# Nikon D5100 Error Message "Error. Press shutter release button again."



## Scamber

My Nikon 5100 gives me the following message "Error. Press shutter release button again."  I do so and nothing happens.  The camera will not work and I have also tried charging the battery.

Any ideas????

Thanks
Steve


----------



## table1349

The manual (pg226) simply  and unfortunately, states this message "Press shutter release button  again. If error persists, consult with Nikon-authorized service  representative".
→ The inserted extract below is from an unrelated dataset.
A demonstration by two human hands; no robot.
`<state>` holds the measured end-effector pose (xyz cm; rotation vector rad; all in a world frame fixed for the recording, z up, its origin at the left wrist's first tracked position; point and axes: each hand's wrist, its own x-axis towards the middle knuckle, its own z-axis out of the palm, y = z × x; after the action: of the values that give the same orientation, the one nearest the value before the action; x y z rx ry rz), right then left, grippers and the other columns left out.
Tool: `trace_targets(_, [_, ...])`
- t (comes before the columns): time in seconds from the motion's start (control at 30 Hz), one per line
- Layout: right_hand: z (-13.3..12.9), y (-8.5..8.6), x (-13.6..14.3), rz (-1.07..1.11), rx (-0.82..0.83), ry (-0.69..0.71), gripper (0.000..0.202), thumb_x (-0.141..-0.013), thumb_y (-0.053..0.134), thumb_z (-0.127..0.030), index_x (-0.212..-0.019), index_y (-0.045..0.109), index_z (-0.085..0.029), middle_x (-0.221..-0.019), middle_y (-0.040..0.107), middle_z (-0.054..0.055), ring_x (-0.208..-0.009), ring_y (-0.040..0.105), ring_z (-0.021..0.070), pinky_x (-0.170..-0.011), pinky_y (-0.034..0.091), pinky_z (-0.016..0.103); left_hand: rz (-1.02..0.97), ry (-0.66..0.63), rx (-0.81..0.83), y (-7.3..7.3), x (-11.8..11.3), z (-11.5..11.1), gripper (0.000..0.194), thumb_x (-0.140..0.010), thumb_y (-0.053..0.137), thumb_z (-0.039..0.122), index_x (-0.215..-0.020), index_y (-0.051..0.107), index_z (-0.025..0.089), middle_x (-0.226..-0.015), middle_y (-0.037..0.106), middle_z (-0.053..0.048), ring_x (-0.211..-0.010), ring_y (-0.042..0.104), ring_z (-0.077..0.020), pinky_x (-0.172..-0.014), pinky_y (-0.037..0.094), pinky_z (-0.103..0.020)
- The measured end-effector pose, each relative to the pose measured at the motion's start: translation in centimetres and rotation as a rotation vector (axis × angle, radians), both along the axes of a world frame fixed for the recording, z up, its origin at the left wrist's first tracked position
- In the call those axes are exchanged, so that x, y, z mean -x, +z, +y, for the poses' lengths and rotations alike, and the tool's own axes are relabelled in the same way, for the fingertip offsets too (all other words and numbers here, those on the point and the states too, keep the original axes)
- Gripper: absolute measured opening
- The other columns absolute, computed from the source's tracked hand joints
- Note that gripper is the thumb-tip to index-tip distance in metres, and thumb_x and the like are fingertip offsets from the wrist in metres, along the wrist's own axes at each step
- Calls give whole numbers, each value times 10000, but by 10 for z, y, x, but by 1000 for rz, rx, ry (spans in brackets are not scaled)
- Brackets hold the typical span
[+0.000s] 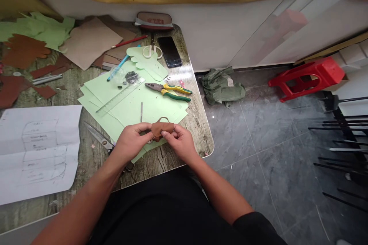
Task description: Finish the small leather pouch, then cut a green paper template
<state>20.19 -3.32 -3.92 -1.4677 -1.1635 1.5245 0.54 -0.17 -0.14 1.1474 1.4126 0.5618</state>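
Note:
A small brown leather piece [162, 128], with a thin loop standing up at its top, is held up near the table's front edge. My left hand [135, 138] pinches its left side, and my right hand [181, 141] pinches its right side with the thumb on the front. Part of the piece is hidden behind my fingers. Beneath it lie light green sheets [115, 116]. Just beyond my hands is a thin metal rod [142, 111]. Pliers with yellow and green handles [169, 91] rest farther back on the sheets. Dark-handled scissors [99, 138] lie beside my left wrist.
A clear ruler [120, 97], small black pieces [131, 77], white-handled scissors [153, 50] and a phone [170, 51] lie on the table. Leather scraps [24, 51] and a drawn paper sheet [40, 153] occupy the left. A red stool [304, 80] and green bag [222, 86] are on the floor.

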Motion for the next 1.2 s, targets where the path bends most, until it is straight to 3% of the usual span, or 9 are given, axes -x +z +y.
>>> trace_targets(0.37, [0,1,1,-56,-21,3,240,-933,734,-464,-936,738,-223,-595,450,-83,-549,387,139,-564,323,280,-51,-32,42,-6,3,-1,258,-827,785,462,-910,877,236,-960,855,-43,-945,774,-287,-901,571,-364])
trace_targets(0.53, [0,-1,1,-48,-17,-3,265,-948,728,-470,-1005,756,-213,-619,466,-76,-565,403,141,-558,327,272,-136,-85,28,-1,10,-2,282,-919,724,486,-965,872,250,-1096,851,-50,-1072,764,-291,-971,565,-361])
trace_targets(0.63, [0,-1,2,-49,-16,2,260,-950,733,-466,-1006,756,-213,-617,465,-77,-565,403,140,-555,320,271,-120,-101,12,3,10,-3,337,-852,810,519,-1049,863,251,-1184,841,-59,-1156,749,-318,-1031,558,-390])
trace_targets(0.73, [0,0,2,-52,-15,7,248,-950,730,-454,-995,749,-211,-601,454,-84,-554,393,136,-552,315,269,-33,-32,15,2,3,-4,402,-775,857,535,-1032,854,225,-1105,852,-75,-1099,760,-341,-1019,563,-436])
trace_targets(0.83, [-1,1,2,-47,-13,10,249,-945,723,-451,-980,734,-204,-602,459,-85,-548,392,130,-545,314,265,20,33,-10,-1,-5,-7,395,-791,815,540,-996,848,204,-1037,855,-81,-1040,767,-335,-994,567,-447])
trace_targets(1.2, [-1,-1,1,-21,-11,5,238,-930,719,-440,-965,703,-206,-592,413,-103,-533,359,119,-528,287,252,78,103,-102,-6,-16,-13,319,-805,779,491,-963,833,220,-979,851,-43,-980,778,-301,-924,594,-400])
http://www.nikonusa.com/pdf/manuals/noprint/D5100_ENnoprint.pdf


----------



## SCraig

Check this topic on another forum: Error press shutter release button  Especially posts 6, 7, and 8.


----------



## Awiserbud

The tip about gently "prying" the mirror to release it from the mirror stop......There's something about the word "prying" that makes me think OUCH.


----------



## Scamber

Scott, thanks SOOOOOO much.  As recommended I was able to troubleshoot my camera using thread / post 8.  The camera now works great!


----------



## Scamber

It worked!


----------



## SCraig

Scamber said:


> Scott, thanks SOOOOOO much.  As recommended I was able to troubleshoot my camera using thread / post 8.  The camera now works great!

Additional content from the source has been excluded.